Neither the warranties and representations made by TBW in this Agreement and the
Other TBW Instruments, nor the financial statements furnished by TBW, nor any
certificate or memorandum furnished or to be furnished by TBW, or on its behalf,
contains or will contain any untrue statement of a material fact or omits or
will omit to state a material fact necessary to make the statements herein or
therein not misleading. All representations and warranties of TBW shall be true
on and as of the Closing Date with substantially the same effect as if made on
and as of such date.
28. Covenants of TBW. TBW shall hold in strict confidence all
confidential data and information obtained from Electron, or any officer, agent
or representative of Electron:
28.1 Expenses of Acquisition Transaction. TBW shall pay all of
its expenses in connection with the transactions contemplated by this
Agreement, including, without limitation, the fees and expenses of its
legal counsel and accountants.
28.2 Notice of Breach of Representation or Warranty. Promptly
upon TBW becoming aware of the occurrence of, or the impending or
threatened occurrence of, any event which would cause or constitute a
breach, or would have caused or constituted a breach had such event
occurred prior to the date hereof, of any of the representations and
warranties of TBW contained in or referred to in this Agreement, TBW
shall give detailed written notice thereof to Electron.
29. Representations and Warranties of Electron. Electron represents and
warrants that:
29.1 Corporate Authority and Approvals.
29.1.1 Organization and Standing of Electron.
Electron is a corporation duly organized, validly existing
under the laws of the State of Colorado, and has full
corporate power to own its properties and to carry on its
business as now being conducted. Electron is duly qualified,
licensed, or domesticated and in good standing as a foreign
corporation and authorized to do business in each jurisdiction
in which the character of its properties or the nature of its
business requires such license, qualification or
authorization, and a list of those states where Electron is so
licensed, qualified, or domesticated is set forth in Schedule
29.1.1.
29.1.2 Corporate Approvals. Electron has obtained all
corporate authorizations and approvals required for the
execution and delivery of this Agreement as well as the
execution and delivery of all other documents, agreements,
certificates or instruments which are to be executed by
Electron in connection with this transaction (the "Other
Electron Instruments") and the consummation of the
transactions contemplated by this Agreement.
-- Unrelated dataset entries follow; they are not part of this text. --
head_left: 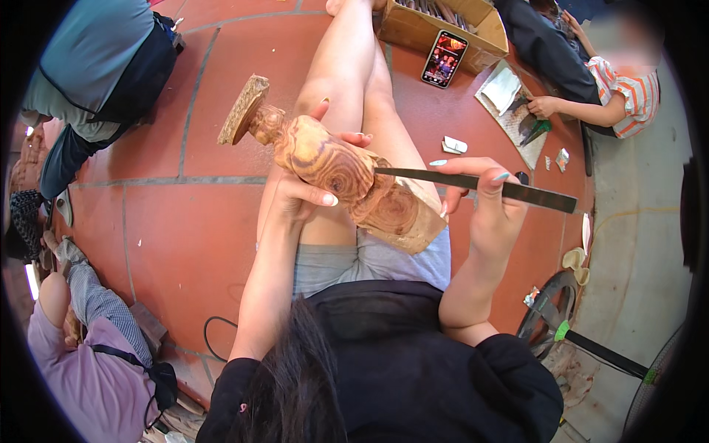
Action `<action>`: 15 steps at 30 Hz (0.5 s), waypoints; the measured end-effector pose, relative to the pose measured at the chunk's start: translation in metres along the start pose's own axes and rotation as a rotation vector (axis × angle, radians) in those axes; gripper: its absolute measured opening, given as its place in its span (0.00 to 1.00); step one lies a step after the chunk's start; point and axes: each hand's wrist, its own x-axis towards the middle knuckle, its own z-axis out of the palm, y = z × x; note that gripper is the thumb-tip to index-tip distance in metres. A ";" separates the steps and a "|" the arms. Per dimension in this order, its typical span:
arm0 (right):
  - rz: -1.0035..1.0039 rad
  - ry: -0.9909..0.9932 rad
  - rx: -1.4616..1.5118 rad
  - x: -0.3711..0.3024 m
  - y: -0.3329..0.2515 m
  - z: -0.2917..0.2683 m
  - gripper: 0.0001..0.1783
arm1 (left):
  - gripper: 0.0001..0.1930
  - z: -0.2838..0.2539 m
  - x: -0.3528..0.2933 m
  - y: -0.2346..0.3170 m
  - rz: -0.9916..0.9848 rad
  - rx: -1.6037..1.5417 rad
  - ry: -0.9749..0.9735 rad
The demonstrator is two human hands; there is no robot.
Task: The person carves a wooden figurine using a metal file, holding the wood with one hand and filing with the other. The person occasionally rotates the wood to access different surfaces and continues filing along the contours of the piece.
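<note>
My left hand (298, 195) is wrapped round a turned-looking wooden carving (325, 153) with swirling brown grain, tilted above my thighs. Its rough round end points up and to the left, while the squared, paler end lies lower right near my lap. Between the fingers and thumb of my right hand (489, 203) is a long, dark, flat file (538, 195). The thin tip of this file meets the carving around its middle, at a narrowed groove. One fingertip of the right hand is close to the carving's squared end.
A phone (444, 59) leans against a cardboard box (486, 40) of tools ahead. At the right, another person's hand (544, 107) works over a board (526, 145). A fan (550, 303) stands at lower right. Other people sit on the left, on red floor tiles (177, 229).
</note>
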 end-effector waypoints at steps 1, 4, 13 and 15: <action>0.012 0.061 -0.012 -0.001 -0.003 0.007 0.27 | 0.65 0.000 0.000 0.000 0.006 -0.005 -0.006; 0.070 0.045 -0.015 -0.003 -0.006 0.014 0.23 | 0.65 0.001 0.000 -0.002 0.011 0.001 0.018; -0.010 0.018 -0.406 0.001 0.003 0.035 0.07 | 0.64 -0.002 0.002 -0.001 -0.003 0.012 0.051; 0.007 0.002 -0.381 0.001 0.008 0.034 0.07 | 0.64 -0.002 0.001 -0.001 -0.007 0.013 0.049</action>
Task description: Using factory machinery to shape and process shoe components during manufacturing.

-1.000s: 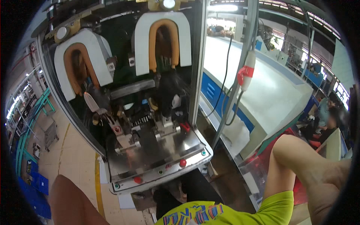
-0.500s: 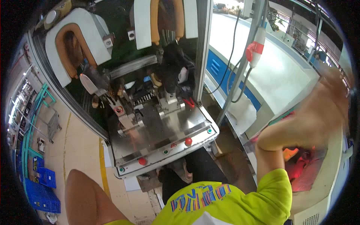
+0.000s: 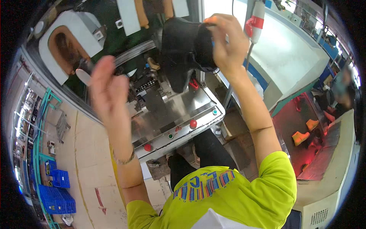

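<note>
My right hand (image 3: pixel 230 42) is closed on the edge of a black boot (image 3: pixel 177 47), in the air over the right side of the machine. The boot's opening faces my right hand, and its toe points down toward the metal worktop (image 3: pixel 160 120). On the left, my left hand (image 3: pixel 108 87) is raised in front of the left station, blurred by motion. Its fingers look stretched out and apart, with nothing visible in them. Just beyond it stands a white-tipped form (image 3: pixel 83 76), partly hidden by the fingers. The boot covers most of the right station.
Red buttons (image 3: pixel 193 124) and green ones line the machine's front panel. Brown U-shaped pads (image 3: pixel 61 38) hang at the back on white plates. At right, orange shoe-shaped pieces (image 3: pixel 300 138) lie in a red-lit machine. Blue crates (image 3: pixel 57 199) stand on the floor at left.
My right hand has swung from the far right to over the machine and now has the black boot in it. My left arm has risen from the lower left. The view has shifted slightly.
</note>
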`<state>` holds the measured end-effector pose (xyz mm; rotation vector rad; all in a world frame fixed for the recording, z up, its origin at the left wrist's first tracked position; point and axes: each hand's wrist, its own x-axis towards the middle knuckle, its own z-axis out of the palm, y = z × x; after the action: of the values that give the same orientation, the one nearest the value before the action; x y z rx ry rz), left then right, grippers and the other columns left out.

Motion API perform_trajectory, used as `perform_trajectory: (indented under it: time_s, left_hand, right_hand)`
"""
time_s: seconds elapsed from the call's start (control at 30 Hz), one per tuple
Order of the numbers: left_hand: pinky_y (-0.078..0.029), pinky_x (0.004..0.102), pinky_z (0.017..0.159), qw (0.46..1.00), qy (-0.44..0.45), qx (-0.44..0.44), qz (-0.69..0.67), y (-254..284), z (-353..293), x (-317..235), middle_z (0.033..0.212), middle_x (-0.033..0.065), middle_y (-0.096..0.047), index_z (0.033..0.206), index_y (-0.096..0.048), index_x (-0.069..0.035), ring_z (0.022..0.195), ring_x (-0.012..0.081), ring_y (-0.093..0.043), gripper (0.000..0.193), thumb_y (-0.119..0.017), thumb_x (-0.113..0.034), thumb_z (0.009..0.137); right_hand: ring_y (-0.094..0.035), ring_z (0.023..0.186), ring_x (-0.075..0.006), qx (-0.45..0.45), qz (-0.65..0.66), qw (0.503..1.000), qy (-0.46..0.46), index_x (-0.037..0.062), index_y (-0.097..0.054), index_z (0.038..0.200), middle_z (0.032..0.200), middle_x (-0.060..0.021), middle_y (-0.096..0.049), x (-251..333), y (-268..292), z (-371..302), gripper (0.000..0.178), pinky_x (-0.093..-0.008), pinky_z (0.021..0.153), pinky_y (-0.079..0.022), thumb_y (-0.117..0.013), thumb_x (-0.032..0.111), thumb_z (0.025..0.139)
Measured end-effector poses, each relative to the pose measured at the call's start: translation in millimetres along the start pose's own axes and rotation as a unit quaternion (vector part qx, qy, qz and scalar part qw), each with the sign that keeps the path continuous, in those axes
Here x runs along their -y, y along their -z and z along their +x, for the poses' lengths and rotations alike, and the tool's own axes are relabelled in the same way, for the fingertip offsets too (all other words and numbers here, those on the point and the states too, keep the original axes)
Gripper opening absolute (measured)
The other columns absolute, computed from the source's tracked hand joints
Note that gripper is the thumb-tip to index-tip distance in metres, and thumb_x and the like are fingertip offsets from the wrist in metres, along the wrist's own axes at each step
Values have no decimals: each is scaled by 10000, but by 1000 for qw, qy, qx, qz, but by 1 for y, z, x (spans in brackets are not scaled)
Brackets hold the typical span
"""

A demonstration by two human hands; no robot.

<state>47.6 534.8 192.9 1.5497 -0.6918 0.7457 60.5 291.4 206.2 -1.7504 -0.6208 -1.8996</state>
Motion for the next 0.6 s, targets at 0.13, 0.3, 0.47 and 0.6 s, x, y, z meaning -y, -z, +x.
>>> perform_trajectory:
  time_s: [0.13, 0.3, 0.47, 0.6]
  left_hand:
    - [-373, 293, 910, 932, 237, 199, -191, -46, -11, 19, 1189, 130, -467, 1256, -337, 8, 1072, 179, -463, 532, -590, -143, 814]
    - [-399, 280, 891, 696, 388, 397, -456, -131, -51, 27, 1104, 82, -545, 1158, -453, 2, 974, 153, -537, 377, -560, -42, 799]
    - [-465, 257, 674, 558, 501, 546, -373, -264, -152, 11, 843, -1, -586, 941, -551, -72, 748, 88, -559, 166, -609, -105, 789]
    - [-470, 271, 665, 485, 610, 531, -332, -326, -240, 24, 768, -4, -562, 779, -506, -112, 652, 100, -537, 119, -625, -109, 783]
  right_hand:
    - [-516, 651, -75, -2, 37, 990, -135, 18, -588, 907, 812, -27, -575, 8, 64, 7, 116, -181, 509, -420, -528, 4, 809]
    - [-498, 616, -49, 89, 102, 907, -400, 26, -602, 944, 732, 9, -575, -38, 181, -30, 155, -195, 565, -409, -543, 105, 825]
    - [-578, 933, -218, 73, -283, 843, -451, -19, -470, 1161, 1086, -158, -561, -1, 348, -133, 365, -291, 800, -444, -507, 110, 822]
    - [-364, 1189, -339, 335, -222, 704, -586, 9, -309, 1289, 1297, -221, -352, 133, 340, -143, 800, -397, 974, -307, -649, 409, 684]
This Agreement
and the Other Electron Instruments have been duly executed and
delivered by Electron and are the valid and binding
obligations of Electron enforceable against Electron in
accordance with their respective terms, except to the extent
that enforceability may be limited or affected by bankruptcy,
insolvency, reorganization, fraudulent transfer, moratorium or
other laws relating to or affecting generally the enforcement
of debtor's or contracting parties' rights, and to the extent
that the availability of the remedy of specific performance or
of injunctive relief or other equitable relief with respect to
the enforceability of such obligations is subject to the
discretion of the court before which any proceeding therefor
may be brought.
29.1.3 No Violation of Other Electron Instruments.
Neither the execution and delivery of this Agreement or the
Other Electron Instruments by Electron nor the consummation of
the transactions contemplated hereby will conflict with,
result in a breach of or constitute a default under the
corporate charter or by-laws of Electron or any contract,
instrument, agreement or understanding to which Electron is a
party or by which it or any of its properties is bound, nor
will it result in acceleration in the time for performance of
any obligation under any contract or instrument, nor will it
result in the creation or imposition of any lien, charge or
encumbrance upon any asset transferred under this Agreement,
nor give rise to any right of determination, nor will it
result in the violation of any law, statute, ordinance, rule
or regulation applicable to Electron.
29.2 Description and Condition of Inventory. Electron's
inventories of Belted Drive Components are (i) usable and saleable in
the ordinary course of business at prevailing market prices without
discount; and (ii) owned free and clear of all liens, claims, charges
and encumbrances of any kind or nature.
29.3 Litigation. There is no action, proceeding, governmental
investigation or other legal or administrative proceeding pending or,
to the knowledge of Electron, threatened, against or relating to
Electron, or its officers or employees, or its properties, assets or
business or the transactions contemplated by this Agreement or that
would materially interfere with the performance by Electron of this
Agreement.
29.4 Taxes. Electron has no tax deficiency or claim
outstanding, proposed or, to its knowledge, assessed against it with
respect to any taxes, including, without limitation, income, property,
sales, use, franchise, added value, employee's income withholding and
social security taxes, imposed by the United States or by any foreign
country or by any state, municipality, subdivision or instrumentality
of the United States or of any foreign country, or by any other taxing
authority, and Electron has made timely filings of all tax returns due
to all such taxing authorities.
29.5 Permits; Governmental Approvals. Electron possesses all
material franchises, licenses, permits and other authority as are
necessary for the conduct of Electron's business and is not in default
in any material respect under any of such franchises, permits, licenses
or other authority. No approval, consent, authorization or other order
of, and no consent, designation, filing, registration, qualification or
recordation with, any governmental authority is required in connection
with the execution, delivery and performance of this Agreement or the
consummation of the transactions contemplated hereby.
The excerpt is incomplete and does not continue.